§ YOUR TASK
Each line shown below should be copied exactly.

*** Begin section ***

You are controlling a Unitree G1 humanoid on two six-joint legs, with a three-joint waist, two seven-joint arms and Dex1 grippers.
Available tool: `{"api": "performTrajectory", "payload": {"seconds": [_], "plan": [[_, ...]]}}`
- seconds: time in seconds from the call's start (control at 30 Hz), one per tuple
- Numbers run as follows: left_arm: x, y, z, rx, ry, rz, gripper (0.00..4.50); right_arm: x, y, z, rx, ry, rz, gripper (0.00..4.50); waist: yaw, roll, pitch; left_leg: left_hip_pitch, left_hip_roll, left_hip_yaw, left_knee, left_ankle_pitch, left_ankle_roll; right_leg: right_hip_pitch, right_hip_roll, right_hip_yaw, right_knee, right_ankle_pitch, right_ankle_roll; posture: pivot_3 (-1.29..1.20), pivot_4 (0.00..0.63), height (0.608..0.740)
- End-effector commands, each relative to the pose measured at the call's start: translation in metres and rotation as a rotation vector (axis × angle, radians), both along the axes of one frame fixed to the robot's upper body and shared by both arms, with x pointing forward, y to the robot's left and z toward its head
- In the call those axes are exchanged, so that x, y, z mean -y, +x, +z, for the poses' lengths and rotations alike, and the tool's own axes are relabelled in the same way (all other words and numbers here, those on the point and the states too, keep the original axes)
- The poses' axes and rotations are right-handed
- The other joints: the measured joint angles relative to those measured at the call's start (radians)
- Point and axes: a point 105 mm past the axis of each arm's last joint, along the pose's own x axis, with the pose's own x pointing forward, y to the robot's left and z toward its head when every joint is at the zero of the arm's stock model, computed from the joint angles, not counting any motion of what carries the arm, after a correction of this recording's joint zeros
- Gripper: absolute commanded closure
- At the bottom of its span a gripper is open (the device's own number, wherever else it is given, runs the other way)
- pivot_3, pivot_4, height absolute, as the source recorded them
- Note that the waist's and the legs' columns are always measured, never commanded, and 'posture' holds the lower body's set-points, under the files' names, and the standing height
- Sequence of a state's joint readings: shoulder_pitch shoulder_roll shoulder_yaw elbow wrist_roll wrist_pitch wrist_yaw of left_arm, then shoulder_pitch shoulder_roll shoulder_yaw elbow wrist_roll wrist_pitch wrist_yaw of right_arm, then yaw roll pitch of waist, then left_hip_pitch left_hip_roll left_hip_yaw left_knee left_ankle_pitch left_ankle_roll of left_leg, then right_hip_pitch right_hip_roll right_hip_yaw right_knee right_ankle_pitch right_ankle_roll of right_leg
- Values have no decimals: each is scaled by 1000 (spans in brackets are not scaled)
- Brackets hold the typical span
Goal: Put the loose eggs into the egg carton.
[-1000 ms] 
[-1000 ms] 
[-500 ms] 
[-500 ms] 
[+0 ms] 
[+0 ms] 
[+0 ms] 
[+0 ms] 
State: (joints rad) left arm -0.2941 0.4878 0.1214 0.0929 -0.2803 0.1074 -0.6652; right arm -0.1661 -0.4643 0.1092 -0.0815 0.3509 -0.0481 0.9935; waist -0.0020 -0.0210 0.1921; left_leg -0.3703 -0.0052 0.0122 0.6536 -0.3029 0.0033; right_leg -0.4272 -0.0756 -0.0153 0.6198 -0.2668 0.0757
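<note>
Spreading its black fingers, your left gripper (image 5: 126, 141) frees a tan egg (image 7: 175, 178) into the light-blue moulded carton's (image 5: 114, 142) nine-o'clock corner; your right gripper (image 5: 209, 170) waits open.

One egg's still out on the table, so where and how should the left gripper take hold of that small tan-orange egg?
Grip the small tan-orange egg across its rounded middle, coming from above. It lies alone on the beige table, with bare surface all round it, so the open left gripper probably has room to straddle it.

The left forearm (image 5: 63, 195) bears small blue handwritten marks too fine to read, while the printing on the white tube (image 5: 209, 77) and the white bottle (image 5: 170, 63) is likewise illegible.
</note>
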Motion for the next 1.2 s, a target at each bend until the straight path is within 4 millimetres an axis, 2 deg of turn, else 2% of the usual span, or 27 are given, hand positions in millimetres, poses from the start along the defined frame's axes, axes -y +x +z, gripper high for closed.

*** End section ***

§ REPLY TO THE TASK
You are controlling a Unitree G1 humanoid on two six-joint legs, with a three-joint waist, two seven-joint arms and Dex1 grippers.
Available tool: `{"api": "performTrajectory", "payload": {"seconds": [_], "plan": [[_, ...]]}}`
- seconds: time in seconds from the call's start (control at 30 Hz), one per tuple
- Numbers run as follows: left_arm: x, y, z, rx, ry, rz, gripper (0.00..4.50); right_arm: x, y, z, rx, ry, rz, gripper (0.00..4.50); waist: yaw, roll, pitch; left_leg: left_hip_pitch, left_hip_roll, left_hip_yaw, left_knee, left_ankle_pitch, left_ankle_roll; right_leg: right_hip_pitch, right_hip_roll, right_hip_yaw, right_knee, right_ankle_pitch, right_ankle_roll; posture: pivot_3 (-1.29..1.20), pivot_4 (0.00..0.63), height (0.608..0.740)
- End-effector commands, each relative to the pose measured at the call's start: translation in metres and rotation as a rotation vector (axis × angle, radians), both along the axes of one frame fixed to the robot's upper body and shared by both arms, with x pointing forward, y to the robot's left and z toward its head
- In the call those axes are exchanged, so that x, y, z mean -y, +x, +z, for the poses' lengths and rotations alike, and the tool's own axes are relabelled in the same way (all other words and numbers here, those on the point and the states too, keep the original axes)
- The poses' axes and rotations are right-handed
- The other joints: the measured joint angles relative to those measured at the call's start (radians)
- Point and axes: a point 105 mm past the axis of each arm's last joint, along the pose's own x axis, with the pose's own x pointing forward, y to the robot's left and z toward its head when every joint is at the zero of the arm's stock model, computed from the joint angles, not counting any motion of what carries the arm, after a correction of this recording's joint zeros
- Gripper: absolute commanded closure
- At the bottom of its span a gripper is open (the device's own number, wherever else it is given, runs the other way)
- pivot_3, pivot_4, height absolute, as the source recorded them
- Note that the waist's and the legs' columns are always measured, never commanded, and 'posture' holds the lower body's set-points, under the files' names, and the standing height
- Sequence of a state's joint readings: shoulder_pitch shoulder_roll shoulder_yaw elbow wrist_roll wrist_pitch wrist_yaw of left_arm, then shoulder_pitch shoulder_roll shoulder_yaw elbow wrist_roll wrist_pitch wrist_yaw of right_arm, then yaw roll pitch of waist, then left_hip_pitch left_hip_roll left_hip_yaw left_knee left_ankle_pitch left_ankle_roll of left_leg, then right_hip_pitch right_hip_roll right_hip_yaw right_knee right_ankle_pitch right_ankle_roll of right_leg
- Values have no decimals: each is scaled by 1000 (spans in brackets are not scaled)
- Brackets hold the typical span
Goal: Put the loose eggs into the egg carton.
[-1000 ms] 
[-1000 ms] 
[-500 ms] 
[-500 ms] 
[+0 ms] 
[+0 ms] 
[+0 ms] 
[+0 ms] 
State: (joints rad) left arm -0.2941 0.4878 0.1214 0.0929 -0.2803 0.1074 -0.6652; right arm -0.1661 -0.4643 0.1092 -0.0815 0.3509 -0.0481 0.9935; waist -0.0020 -0.0210 0.1921; left_leg -0.3703 -0.0052 0.0122 0.6536 -0.3029 0.0033; right_leg -0.4272 -0.0756 -0.0153 0.6198 -0.2668 0.0757
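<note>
Spreading its black fingers, your left gripper (image 5: 126, 141) frees a tan egg (image 7: 175, 178) into the light-blue moulded carton's (image 5: 114, 142) nine-o'clock corner; your right gripper (image 5: 209, 170) waits open.

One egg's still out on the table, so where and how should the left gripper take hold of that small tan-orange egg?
Grip the small tan-orange egg across its rounded middle, coming from above. It lies alone on the beige table, with bare surface all round it, so the open left gripper probably has room to straddle it.

The left forearm (image 5: 63, 195) bears small blue handwritten marks too fine to read, while the printing on the white tube (image 5: 209, 77) and the white bottle (image 5: 170, 63) is likewise illegible.
</note>
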Motion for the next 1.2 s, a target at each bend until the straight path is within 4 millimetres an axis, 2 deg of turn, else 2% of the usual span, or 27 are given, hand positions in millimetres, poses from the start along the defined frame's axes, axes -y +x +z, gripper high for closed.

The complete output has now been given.